Copy the data exactly; pictures stay out of the copy.

[Opening AVAILABLE DATA section]

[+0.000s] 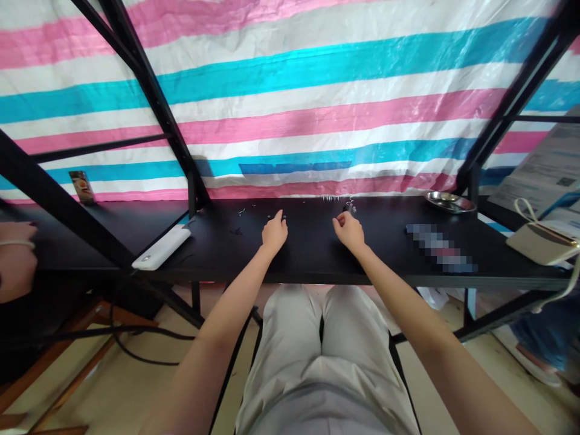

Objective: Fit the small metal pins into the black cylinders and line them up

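Note:
My left hand (275, 234) rests on the black tabletop (312, 254), fingers curled and the index finger pointing forward. Dark bits (269, 217) peek out on both sides of its fingertips; what they belong to is too small to make out. To the right, my right hand (350, 231) is closed in a pinch, its fingertips hiding whatever is between them. Just beyond it lie small clear and silvery pieces (350, 208) and a thin wavy white strip (350, 200). A row of several tiny pale pieces (330, 198) lines the back edge.
A white power bank-like box (163, 248) lies at left, near black frame posts (158, 109). On the right are a shiny metal dish (450, 202), a blurred-out flat item (439, 248) and a beige bag (541, 241). Another person's hand (16, 260) shows at far left.

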`<action>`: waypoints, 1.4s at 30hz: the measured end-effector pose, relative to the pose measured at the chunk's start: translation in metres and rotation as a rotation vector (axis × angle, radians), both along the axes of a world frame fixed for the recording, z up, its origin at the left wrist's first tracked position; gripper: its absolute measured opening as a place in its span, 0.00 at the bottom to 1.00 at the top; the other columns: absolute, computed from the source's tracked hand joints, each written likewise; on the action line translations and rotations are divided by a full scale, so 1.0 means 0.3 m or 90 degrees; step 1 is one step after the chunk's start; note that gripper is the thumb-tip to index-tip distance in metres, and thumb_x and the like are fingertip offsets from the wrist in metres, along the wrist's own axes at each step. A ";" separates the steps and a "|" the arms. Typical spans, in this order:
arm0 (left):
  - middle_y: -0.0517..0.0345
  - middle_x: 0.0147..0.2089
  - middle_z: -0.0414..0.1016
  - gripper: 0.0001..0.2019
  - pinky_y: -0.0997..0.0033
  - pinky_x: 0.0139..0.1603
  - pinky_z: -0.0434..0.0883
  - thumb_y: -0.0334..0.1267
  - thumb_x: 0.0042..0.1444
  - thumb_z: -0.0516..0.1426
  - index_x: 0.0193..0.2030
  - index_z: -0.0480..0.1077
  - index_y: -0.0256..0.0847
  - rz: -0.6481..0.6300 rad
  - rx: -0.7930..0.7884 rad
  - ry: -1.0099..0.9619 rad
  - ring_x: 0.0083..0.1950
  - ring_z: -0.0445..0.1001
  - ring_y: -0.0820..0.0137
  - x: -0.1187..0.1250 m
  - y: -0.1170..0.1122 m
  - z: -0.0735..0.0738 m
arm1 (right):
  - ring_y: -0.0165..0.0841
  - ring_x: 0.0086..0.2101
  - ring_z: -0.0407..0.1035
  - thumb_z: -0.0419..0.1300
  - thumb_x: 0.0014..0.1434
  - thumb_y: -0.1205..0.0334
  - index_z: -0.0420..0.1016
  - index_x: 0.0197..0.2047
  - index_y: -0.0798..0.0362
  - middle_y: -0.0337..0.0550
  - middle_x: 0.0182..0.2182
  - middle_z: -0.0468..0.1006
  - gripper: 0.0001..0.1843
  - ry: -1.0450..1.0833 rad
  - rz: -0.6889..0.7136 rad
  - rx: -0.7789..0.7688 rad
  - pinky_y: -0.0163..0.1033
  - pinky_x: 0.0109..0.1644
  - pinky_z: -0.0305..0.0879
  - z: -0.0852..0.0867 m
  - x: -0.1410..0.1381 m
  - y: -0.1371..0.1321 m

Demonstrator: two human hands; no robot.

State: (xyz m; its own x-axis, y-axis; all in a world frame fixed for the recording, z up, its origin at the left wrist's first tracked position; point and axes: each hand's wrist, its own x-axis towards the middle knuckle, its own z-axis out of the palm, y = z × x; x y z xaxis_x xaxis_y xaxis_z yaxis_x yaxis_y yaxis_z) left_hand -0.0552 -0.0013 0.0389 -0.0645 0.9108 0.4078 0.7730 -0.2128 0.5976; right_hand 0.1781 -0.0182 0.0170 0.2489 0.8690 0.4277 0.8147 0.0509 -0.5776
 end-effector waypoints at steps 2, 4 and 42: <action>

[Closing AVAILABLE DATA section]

• RESULT
[+0.000s] 

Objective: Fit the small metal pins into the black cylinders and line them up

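Note:
My left hand (275, 234) rests on the black tabletop (312, 254), fingers curled and the index finger pointing forward. Dark bits (269, 217) peek out on both sides of its fingertips; what they belong to is too small to make out. To the right, my right hand (350, 231) is closed in a pinch, its fingertips hiding whatever is between them. Just beyond it lie small clear and silvery pieces (350, 208) and a thin wavy white strip (350, 200). A row of several tiny pale pieces (330, 198) lines the back edge.
A white power bank-like box (163, 248) lies at left, near black frame posts (158, 109). On the right are a shiny metal dish (450, 202), a blurred-out flat item (439, 248) and a beige bag (541, 241). Another person's hand (16, 260) shows at far left.
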
`<action>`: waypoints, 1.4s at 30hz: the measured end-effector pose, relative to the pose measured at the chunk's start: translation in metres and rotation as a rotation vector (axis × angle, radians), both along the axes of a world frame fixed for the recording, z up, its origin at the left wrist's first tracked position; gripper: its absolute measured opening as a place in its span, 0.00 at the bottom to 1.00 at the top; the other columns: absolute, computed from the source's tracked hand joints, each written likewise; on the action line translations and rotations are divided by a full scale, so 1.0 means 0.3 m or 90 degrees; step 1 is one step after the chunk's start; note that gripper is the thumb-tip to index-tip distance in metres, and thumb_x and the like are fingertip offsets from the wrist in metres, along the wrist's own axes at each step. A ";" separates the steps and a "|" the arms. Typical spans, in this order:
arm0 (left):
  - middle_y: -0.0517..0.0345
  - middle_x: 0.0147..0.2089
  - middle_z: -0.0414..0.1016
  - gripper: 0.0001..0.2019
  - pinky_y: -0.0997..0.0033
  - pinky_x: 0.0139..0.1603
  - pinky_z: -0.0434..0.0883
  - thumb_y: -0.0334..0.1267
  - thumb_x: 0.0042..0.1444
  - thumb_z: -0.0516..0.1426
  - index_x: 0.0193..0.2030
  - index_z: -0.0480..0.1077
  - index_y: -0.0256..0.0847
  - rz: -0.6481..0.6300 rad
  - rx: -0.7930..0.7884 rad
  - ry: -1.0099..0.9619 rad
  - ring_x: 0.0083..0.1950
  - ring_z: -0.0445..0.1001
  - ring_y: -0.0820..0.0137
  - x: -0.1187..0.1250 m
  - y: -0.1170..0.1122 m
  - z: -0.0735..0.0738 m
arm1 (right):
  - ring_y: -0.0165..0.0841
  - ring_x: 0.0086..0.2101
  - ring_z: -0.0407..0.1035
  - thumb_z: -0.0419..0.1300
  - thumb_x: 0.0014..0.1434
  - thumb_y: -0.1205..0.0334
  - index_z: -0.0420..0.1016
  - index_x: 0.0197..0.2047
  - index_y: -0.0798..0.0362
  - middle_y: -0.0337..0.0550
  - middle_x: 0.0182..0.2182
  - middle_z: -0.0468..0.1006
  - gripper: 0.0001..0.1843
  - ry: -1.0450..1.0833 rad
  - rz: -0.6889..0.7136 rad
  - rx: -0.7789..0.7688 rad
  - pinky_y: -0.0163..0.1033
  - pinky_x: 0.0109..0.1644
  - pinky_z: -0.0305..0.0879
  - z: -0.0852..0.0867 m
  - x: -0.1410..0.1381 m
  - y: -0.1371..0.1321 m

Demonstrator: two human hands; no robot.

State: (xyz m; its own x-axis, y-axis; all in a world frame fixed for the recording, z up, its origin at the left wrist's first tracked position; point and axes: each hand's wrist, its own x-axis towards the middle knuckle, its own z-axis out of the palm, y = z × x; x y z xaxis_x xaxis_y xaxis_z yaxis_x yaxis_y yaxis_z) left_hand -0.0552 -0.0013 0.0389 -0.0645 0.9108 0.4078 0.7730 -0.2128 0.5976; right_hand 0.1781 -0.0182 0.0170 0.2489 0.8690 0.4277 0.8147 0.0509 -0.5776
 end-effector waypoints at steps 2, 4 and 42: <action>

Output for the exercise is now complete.